In this section, the data types and the structure of the dataset, which can be downloaded from Figshare¹⁹ or GitHub (https://github.com/Bob05757/Renewable-energy-generation-input-feature-variables-analysis), are described. In the following subsections, the solar and wind data files are presented to guide users. There are two folders in the data repository; one is the folder that contains the original data with no data preprocessing, and the other folder contains data that was preprocessed based on the methods in The processing of the missing data and outliers subsection.

Wind power generation

Wind power generation data are in the wind_farms folder, which includes six Microsoft Excel files. The real-time power generation and weather conditions are recorded in these files. The basic information about each wind farm is listed in Table 1.

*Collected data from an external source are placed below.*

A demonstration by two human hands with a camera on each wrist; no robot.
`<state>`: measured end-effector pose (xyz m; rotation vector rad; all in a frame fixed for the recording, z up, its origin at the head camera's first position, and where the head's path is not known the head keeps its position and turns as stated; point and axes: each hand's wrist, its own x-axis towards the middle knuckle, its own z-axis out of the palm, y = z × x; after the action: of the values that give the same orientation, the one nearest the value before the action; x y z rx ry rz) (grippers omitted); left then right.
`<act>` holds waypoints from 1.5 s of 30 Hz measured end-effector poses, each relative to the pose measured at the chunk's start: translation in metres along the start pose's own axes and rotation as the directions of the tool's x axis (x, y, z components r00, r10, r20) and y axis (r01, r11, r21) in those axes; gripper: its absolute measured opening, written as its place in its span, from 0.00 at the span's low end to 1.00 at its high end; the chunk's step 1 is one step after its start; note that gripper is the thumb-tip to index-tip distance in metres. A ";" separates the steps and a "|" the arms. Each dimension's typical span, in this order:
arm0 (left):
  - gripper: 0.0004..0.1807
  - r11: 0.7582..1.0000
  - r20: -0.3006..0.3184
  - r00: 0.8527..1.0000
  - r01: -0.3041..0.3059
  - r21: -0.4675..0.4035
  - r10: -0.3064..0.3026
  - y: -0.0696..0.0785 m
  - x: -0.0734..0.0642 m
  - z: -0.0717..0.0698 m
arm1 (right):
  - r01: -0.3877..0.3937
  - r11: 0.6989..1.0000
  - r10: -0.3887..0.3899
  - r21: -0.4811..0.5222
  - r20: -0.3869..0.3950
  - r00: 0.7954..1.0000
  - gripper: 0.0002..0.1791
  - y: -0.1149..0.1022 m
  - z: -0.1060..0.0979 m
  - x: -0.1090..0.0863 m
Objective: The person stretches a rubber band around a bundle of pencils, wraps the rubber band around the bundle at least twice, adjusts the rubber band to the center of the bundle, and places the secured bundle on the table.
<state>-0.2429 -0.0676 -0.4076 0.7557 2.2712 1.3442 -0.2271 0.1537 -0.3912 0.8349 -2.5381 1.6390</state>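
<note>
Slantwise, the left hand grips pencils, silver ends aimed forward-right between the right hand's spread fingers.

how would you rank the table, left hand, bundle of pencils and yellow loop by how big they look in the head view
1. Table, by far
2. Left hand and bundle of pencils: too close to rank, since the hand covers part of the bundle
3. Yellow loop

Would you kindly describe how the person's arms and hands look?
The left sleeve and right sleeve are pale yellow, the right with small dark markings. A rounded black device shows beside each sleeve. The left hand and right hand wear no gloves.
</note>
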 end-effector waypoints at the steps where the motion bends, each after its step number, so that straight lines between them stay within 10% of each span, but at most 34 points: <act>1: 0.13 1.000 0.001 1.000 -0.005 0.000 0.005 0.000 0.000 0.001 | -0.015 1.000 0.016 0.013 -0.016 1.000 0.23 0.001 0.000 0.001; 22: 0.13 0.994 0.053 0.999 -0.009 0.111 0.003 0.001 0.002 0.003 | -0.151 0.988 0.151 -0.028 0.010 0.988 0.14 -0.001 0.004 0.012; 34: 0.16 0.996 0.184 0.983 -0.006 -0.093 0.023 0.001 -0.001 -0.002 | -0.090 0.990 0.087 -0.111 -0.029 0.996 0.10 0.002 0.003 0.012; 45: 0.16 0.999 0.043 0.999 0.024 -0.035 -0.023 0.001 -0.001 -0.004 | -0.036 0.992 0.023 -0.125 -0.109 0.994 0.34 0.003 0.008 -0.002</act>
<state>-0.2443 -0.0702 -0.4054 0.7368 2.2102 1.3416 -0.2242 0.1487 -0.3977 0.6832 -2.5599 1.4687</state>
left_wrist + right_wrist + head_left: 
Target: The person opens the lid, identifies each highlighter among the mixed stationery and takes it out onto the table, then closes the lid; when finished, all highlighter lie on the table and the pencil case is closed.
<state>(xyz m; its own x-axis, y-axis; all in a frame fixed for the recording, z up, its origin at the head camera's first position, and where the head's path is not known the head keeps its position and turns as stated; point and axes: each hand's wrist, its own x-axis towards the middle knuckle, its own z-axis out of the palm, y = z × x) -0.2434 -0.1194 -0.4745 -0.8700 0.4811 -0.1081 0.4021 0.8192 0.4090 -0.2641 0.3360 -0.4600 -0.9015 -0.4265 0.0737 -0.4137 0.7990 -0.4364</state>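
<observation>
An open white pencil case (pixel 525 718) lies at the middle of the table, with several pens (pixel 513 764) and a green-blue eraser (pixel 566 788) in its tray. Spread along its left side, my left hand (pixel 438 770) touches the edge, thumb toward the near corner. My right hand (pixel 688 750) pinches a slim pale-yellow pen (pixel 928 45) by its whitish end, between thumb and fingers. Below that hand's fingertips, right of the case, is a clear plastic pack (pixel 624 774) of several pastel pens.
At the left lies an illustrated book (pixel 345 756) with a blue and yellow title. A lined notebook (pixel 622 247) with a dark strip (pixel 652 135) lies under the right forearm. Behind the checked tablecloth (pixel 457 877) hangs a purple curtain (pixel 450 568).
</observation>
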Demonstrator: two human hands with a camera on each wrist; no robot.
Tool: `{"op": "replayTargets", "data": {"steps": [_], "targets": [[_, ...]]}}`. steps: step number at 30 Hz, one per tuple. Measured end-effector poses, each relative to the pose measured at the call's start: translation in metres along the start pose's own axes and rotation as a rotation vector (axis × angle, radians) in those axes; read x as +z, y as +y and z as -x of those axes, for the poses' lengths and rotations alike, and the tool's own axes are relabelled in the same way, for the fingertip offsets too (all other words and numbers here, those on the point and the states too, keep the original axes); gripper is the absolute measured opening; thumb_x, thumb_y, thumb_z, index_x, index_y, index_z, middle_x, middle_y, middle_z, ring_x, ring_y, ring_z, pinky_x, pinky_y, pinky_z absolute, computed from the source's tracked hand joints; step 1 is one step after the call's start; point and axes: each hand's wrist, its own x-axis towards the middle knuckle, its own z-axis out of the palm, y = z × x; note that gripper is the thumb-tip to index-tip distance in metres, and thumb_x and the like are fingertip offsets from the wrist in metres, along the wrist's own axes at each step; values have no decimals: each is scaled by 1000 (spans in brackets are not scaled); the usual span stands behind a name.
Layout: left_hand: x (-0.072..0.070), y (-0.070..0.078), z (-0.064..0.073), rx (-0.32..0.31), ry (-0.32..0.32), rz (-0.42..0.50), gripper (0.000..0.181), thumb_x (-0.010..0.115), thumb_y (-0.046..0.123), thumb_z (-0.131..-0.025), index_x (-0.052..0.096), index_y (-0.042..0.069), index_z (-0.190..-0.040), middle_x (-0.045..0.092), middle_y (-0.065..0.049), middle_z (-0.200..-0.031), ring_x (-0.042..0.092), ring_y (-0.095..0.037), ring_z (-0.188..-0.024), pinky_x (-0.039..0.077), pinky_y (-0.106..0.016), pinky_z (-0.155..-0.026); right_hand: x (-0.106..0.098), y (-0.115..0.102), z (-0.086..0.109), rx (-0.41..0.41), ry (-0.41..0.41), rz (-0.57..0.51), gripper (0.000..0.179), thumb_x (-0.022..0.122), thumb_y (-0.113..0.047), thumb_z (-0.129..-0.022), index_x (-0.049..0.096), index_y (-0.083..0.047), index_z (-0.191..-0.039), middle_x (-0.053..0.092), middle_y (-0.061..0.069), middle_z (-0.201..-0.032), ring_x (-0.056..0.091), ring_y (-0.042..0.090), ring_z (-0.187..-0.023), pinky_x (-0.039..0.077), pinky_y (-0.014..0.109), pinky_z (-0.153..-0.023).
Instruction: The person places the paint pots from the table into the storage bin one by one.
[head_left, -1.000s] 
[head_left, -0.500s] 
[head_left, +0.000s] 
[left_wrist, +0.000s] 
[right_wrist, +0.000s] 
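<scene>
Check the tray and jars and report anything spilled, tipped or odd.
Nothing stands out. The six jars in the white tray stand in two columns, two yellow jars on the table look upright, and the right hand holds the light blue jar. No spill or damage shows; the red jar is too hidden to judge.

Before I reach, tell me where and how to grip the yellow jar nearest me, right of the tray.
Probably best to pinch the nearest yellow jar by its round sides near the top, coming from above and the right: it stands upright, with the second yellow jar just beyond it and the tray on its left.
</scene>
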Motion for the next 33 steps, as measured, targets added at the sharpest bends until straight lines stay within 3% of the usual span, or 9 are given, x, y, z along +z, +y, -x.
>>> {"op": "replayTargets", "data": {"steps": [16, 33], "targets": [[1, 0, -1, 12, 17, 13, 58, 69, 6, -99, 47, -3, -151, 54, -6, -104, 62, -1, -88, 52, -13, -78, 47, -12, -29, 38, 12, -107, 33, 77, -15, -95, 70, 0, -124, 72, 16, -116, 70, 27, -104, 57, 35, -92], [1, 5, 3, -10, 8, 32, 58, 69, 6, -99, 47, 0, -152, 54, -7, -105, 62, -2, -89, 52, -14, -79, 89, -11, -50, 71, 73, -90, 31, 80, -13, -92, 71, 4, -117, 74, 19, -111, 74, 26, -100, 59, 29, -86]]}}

In each Excel file, two years (2019–2020) of data, which included on-site weather conditions and power generation, with a time granularity of 15 minutes were recorded. Table 2 describes the meaning of the column headings. The wind speed at different height levels was recorded, and the speed at the wheel hub of the wind turbine was the most important factor for predicting power generation.

Table 2 Description of the feature variables.

Full size table

The statistics of each wind farm can be seen in Table 3. The nominal wind generation capacity varied from 36 MW to 200 MW, and the average real output ranged from 6.7 MW to 72.7 MW. The wind speed at the height of the wheel hub varied from 0 m/s to 36.9 m/s, and the yearly average was approximately 6.0 m/s. The air temperature varied from −24.5 °C to 37.6 °C, and the yearly average was 8.5 °C. Weather conditions at different height levels showed a similar trend. Generally, the wind speed was seasonal, showing higher speeds during summertime and lower speeds during wintertime.

Table 3 Statistics of the wind farms.

Full size table

Solar energy generation

Solar power generation data are in the solar_stations folder, which includes eight Excel files. The weather condition data and real-time power generation data were recorded in these files. The power generation and PV panel information of each solar station are listed in Table 4. Similar to the wind generation dataset, two years (2019–2020) of data with a time granularity of 15 minutes were recorded. Table 2 describes the meaning of column headings. The nominal solar generation capacity varied from 30 MW to 130 MW, and the average real output ranged from 4.2 MW to 29.8 MW. The statistics of each solar station can be seen in Table 5.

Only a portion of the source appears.